Toda mulher é Maria, toda Maria é puta

Putas não falam ou falam muito pouco. Não é como se eu conhecesse um largo grupo de putas, mas as mulheres que, segundo dizem por aí, tem vida fácil são monossilábicas. Já soube das que começaram a dar e ganhar por isso em função de necessidades financeiras, outras por falta de escolha ou outras habilidades, e ainda as que necessitavam de prazer e adrenalina, duas sensações certamente viciantes (e o dinheiro também vinha a calhar).

Você já falou com alguma puta? Elas não são de muita prosa.

Durante as oportunidades de contato que tive, vi que, em primazia, o que basta para ser puta é ser mulher.

De todas as fêmeas compostas por Chico Buarque, a única que tinha ofício era Geni, que dava para qualquer um. E queriam lhe jogar pedras, a consideravam maldita, salvar a cidade não foi suficiente para a redimir da lástima que era seu sexo. É do suor e do gozo, nos quais se lambuzava o comandante do zepelim, que nasce a primeira profissão feminina. Dessa mistura prazerosa de fluidos que também nasce sua primeira chaga. Quando alguém cai em desagrado a culpa é diretamente da sua progenitora. Filha da puta, lembra o jargão.

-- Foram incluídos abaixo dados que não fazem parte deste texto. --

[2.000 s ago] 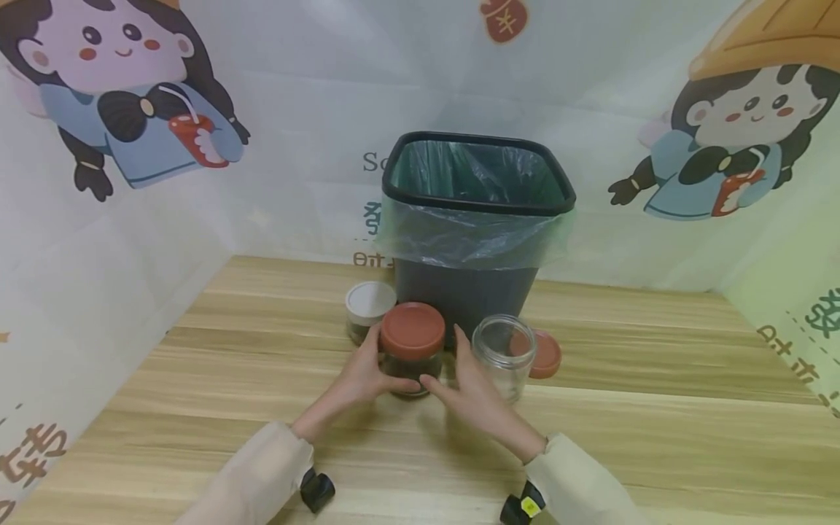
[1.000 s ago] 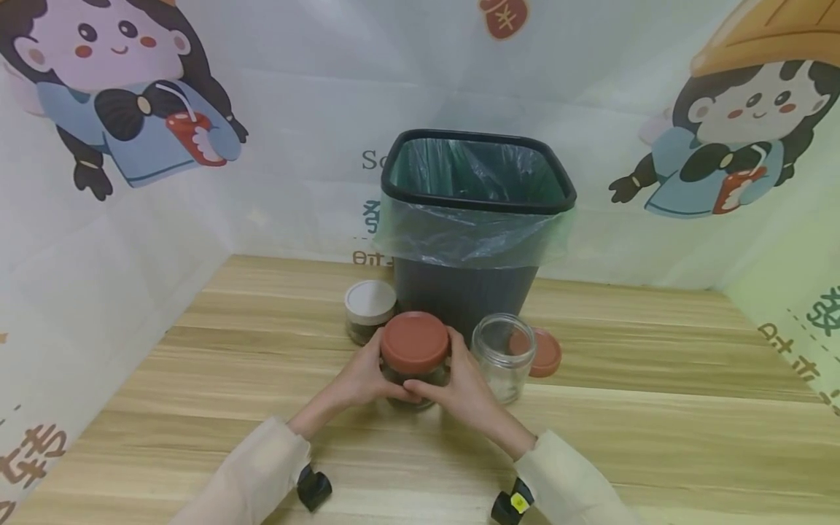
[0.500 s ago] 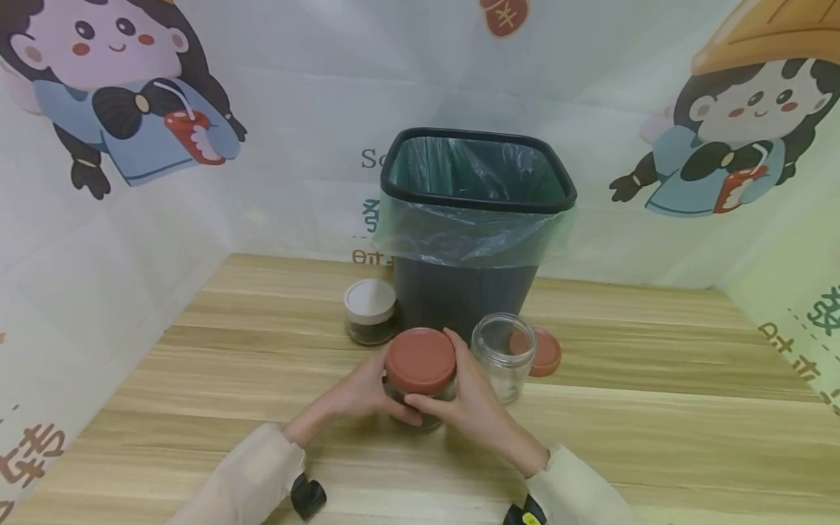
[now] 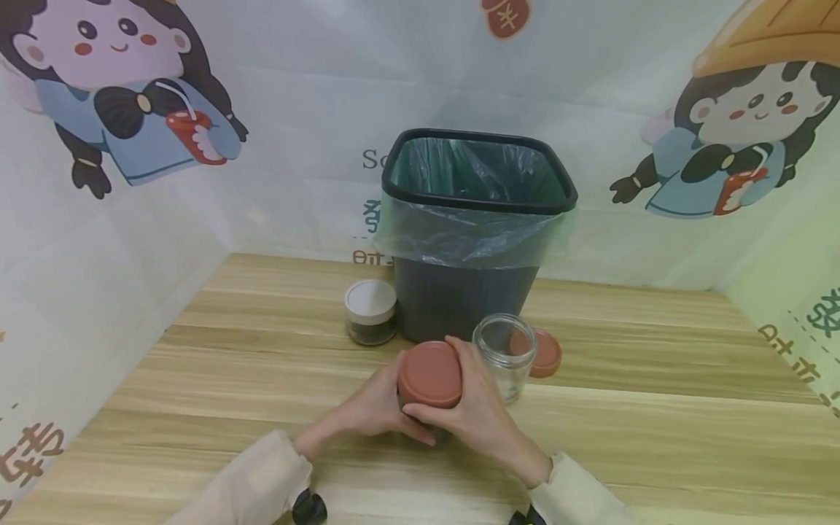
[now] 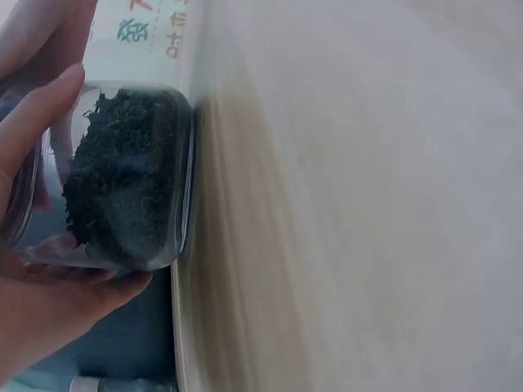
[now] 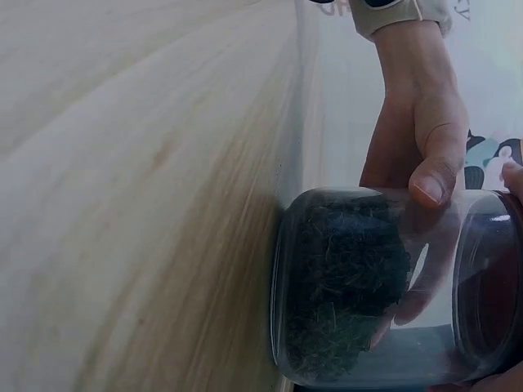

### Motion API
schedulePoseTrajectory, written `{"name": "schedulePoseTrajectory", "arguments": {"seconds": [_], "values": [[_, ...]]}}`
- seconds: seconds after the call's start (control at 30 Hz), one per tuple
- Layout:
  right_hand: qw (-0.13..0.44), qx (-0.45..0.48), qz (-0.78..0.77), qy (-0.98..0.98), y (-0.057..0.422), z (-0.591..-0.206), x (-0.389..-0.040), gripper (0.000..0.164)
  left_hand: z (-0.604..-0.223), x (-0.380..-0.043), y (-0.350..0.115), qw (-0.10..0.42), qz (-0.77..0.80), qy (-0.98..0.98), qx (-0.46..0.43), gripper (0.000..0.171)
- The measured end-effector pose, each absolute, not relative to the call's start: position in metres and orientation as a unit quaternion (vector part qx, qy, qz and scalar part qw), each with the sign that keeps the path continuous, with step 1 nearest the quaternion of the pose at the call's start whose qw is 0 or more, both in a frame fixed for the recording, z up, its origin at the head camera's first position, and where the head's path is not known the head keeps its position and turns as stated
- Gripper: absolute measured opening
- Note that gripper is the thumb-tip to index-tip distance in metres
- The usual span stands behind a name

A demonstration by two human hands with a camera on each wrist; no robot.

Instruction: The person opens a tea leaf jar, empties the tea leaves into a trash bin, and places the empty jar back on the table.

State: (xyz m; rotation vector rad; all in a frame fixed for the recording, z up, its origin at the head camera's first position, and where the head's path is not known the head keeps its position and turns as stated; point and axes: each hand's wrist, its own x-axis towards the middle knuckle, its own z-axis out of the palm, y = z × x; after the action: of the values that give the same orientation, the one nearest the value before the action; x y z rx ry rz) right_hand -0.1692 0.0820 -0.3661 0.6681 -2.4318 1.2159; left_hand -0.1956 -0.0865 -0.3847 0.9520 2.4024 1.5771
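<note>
The red-lidded jar point(image 4: 429, 379) stands nearly upright in front of the bin point(image 4: 459, 302), on the person's side; whether its base touches the desk point(image 4: 656, 437) is hard to tell. The left hand point(image 4: 372, 401) has its grip curled round the glass body, while the right hand point(image 4: 482, 412) has its grip wrapped about the jar from the other side, thumb across the front near the lid. With dry-looking dark leaves point(image 5: 122, 180) filling only part of it, the jar is probably light to moderate, stiff, rather slippery and breakable if the walls are glass; the straight sides and lid edge seem the best holds. Counting up: three jars, namely this one, one white-lidded jar point(image 4: 370, 313) just beside the bin's left front, and one lidless clear jar point(image 4: 504, 368) before the bin's right front; one loose red lid point(image 4: 547, 355) near the bin's right front; one bin; two hands.
</note>
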Motion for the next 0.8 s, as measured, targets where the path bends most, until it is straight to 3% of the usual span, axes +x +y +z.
{"name": "schedulePoseTrajectory", "arguments": {"seconds": [0.8], "values": [[0.209, 0.283, 0.396, -0.848, 0.0905, -0.3692, -0.1732, 0.078, -0.3855, -0.1923, -0.0821, 0.054, 0.507, 0.803, 0.309, 0.094]]}}
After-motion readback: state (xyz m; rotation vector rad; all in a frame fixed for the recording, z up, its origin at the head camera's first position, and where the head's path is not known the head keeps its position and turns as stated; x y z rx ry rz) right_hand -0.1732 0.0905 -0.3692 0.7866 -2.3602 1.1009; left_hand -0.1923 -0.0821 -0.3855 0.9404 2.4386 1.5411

Minha mãe nunca foi chamada de puta, que ela saiba, mas eu já fui chamada de filha da puta, então naturalmente ela ganha o adjetivo por associação.

O nome da minha mãe é Maria, significa pura em alguma língua morta. Nada de especial nisso, afinal é um dos nomes femininos mais comuns, que identifica perfumes franceses e aparece em contos dos irmãos Grimm. Em Roma, Maria é apenas uma versão de Marius, mas é no hebraico que encontro meu significado preferido: rebelião. Se foi por uma mulher comendo maçã que o pecado entrou no mundo, um mantra rebelde me parece um bom nome para uma menina.


Na voz de Elis Regina, Maria é um dom, além do som, da cor e do suor e é na pele que está sua marca. O corpo que suporta outro dentro de si, seja na lascívia ou na gestação, peca pelo seu milagre. Maria, a eterna virgem, antes de santa quase foi apedrejada pelas ruas por culpa de seu útero, que ao seguir o próprio curso biológico gerando vida a tornou por consequência indigna. Seu livramento se deu pela interferência do futuro marido e do divino, responsável pela gravidez. Ser mãe (neste caso) do deus cristão a livrou de sua miséria.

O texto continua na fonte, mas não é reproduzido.